Start of INFORMATION SHOWN

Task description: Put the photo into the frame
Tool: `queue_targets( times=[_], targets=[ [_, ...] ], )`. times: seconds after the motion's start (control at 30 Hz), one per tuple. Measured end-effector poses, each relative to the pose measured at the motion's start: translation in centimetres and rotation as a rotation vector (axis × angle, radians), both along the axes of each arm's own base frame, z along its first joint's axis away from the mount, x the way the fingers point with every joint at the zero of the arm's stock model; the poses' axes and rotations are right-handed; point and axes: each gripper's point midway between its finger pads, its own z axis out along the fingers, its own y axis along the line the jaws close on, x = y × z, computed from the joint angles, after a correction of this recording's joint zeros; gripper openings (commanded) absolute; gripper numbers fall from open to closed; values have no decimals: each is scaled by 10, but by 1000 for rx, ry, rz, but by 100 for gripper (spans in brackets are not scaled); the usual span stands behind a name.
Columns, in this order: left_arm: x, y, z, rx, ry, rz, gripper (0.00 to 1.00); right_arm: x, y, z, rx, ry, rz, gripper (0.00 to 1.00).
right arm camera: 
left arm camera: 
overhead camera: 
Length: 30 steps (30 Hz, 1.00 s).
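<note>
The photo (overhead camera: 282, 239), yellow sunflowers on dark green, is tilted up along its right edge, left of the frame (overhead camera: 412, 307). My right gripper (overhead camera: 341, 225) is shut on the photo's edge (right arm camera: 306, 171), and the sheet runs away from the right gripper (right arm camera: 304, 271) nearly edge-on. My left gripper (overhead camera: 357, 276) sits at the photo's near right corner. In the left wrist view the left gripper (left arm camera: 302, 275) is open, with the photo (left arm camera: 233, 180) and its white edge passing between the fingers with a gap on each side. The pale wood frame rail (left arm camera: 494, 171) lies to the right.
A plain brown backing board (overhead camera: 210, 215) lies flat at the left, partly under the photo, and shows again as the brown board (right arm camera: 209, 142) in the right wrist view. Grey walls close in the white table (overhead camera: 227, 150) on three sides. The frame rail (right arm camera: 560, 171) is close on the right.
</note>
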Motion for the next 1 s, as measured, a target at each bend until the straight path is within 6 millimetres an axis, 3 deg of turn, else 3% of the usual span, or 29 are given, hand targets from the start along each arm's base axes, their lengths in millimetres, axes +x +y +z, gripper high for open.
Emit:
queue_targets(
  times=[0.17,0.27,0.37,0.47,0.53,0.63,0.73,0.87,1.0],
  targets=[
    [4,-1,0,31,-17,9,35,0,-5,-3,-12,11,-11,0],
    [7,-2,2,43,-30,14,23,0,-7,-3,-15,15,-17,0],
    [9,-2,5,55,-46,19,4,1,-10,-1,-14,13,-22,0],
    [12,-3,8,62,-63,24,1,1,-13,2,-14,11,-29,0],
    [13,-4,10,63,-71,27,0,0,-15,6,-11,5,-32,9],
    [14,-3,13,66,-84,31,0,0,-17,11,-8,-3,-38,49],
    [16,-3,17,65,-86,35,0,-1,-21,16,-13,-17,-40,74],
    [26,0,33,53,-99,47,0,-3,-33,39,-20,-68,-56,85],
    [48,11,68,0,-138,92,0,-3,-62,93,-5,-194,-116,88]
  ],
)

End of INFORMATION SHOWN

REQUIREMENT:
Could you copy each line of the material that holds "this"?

EXERCISE OUTPUT:
Tool: `queue_targets( times=[_], targets=[ [_, ...] ], )`. times: seconds after the motion's start (control at 30 Hz), one per tuple. Measured end-effector poses, each relative to the pose measured at the motion's start: translation in centimetres and rotation as a rotation vector (axis × angle, radians), both along the axes of each arm's own base frame, z along its first joint's axis away from the mount, x the way the fingers point with every joint at the zero of the arm's stock model; the poses' axes and rotations are right-handed; point and axes: each gripper's point midway between its finger pads, its own z axis out along the fingers, its own y axis along the line the jaws close on, x = y × z, computed from the joint angles, after a correction of this recording's joint zeros; gripper openings (commanded) absolute; gripper numbers fall from open to closed; values have no decimals: each is scaled by 10, but by 1000 for rx, ry, rz, but by 100 for gripper (spans in brackets are not scaled); the usual span stands behind a name.
Columns, in this order: left_arm: x, y, z, rx, ry, rz, gripper (0.00 to 1.00); right_arm: x, y, z, rx, ry, rz, gripper (0.00 to 1.00).

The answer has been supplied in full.